To clarify, the anxiety we had on Autobahn and Swiss' highways was not a reflection on the quality of the roads, and more a reflection on the driving 'style' combined with the speed that those roads allow. The style was quite aggressive, very fast in every lane, loads of overtakes (car constantly zig-zagging), people coming from the back _FAST_ and staying there, people switching lanes immediately after signalling rather than giving some time for people to notice. Overall, that combination made for a very stressful experience which we have agreed (as family) not to repeat in the future.
Not complaining about not having yet another car on the roads here, but your conclusion goes directly against experience of literally every single person living here in Europe for their whole lives that I know. Especially Switzerland, apart from italian-speaking part of Ticino (which is more Italy than Switzerland), people drive well and way above Europe's average. Also Switzerland has 120kmh speed limit, making roads quite a bit safer also due to very frequent stationary radar placements.
But then again we have 0.1% of information to make a good picture of your situation, driving skills and habits, vehicle you moved around and so on. But there is for sure a good reason for such discrepancy, ie driving caravan super slow or similar tiny little detail.
Also you magically skipped few (pretty horrible to drive) countries if you had a road trip that covered Greece.
Have agreed in previous comments that this was subjective (as a family but also as a driver) experience.
Maybe one thing that amplified the effect was the high expectations we had for those highways, and maybe that's what made it more shocking for us.
Again, I consider myself a 'decently skilled' driver, having driven in many countries over the course of the years, and easily adapting to driving styles (US/Italy/France/Iran/UK/India/etc).
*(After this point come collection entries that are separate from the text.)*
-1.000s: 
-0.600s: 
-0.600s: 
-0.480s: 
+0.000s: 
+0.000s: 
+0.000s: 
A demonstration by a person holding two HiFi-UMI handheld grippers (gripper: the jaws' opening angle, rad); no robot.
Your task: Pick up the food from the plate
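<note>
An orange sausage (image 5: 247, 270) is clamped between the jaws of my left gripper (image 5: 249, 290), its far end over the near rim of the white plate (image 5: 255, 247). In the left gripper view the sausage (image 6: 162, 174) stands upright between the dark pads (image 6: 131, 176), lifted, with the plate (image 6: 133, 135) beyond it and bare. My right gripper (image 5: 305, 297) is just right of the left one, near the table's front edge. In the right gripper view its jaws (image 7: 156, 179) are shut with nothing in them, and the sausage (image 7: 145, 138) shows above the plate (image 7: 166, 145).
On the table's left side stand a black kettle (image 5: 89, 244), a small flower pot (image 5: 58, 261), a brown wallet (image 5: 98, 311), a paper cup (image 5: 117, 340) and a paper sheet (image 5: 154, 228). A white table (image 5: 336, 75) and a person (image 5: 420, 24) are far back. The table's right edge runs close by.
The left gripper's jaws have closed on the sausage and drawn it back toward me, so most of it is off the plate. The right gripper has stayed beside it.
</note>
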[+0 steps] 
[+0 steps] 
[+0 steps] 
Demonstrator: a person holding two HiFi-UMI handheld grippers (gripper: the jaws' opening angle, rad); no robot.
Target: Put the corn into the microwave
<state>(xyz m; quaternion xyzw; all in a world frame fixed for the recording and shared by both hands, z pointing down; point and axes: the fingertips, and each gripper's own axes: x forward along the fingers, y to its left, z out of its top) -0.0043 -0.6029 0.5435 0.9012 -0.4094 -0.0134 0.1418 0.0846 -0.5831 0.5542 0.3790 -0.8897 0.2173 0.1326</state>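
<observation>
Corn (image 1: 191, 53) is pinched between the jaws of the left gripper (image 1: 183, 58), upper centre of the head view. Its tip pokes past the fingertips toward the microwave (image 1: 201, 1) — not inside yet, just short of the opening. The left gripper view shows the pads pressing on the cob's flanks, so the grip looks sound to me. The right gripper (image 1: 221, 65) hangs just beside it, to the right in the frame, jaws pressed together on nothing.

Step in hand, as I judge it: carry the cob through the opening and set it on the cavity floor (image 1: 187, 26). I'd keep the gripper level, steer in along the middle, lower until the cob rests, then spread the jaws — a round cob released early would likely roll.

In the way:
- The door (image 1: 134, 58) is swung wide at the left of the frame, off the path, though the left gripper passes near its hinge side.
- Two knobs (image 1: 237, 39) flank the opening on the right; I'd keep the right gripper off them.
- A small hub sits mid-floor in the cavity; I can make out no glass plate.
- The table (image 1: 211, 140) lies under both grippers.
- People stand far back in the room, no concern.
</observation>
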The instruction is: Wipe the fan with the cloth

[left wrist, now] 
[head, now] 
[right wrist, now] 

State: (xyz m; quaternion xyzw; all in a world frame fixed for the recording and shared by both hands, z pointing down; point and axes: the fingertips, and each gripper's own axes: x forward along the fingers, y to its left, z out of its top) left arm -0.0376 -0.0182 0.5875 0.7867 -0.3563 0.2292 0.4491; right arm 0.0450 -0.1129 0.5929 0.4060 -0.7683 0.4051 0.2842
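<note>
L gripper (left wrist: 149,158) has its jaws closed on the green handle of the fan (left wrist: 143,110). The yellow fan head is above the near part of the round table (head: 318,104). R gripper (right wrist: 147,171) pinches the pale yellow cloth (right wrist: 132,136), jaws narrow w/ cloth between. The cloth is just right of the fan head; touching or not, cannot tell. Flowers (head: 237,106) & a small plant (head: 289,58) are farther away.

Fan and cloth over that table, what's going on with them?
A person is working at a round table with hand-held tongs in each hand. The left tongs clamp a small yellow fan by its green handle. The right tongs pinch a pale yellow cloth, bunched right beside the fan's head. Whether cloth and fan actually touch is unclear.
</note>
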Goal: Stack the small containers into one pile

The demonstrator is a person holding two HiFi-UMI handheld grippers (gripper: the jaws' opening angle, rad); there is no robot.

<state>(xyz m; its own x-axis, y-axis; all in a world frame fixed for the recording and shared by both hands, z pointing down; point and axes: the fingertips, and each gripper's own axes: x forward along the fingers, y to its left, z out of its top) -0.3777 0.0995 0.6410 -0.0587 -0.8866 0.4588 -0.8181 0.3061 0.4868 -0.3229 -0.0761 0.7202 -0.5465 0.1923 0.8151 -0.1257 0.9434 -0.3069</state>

Some of these styles are indeed chaotic, but they (generally) operate at slower speed, which allow for corrections and precautions. The thing that threw us off is the combination I have mentioned before:
> [...] the speed that those roads allow. The style was quite aggressive, very fast in every lane, loads of overtakes (car constantly zig-zagging), people coming from the back _FAST_ and staying there, people switching lanes immediately after signalling rather than giving some time for people to notice. Overall, that combination made for a very stressful experience which we have agreed (as family) not to repeat in the future.
>German Autobahn is crazy and non-pleasant if you drive slow, but in Switzerland everyone follows the speed limit so it is quite relaxing
The German situation seems vastly superior on the basis that whoever is the "odd one out" or violating the norms should be the one having a bad time. Basically incentivizing homogenous and/or predictable traffic flow, which is safer.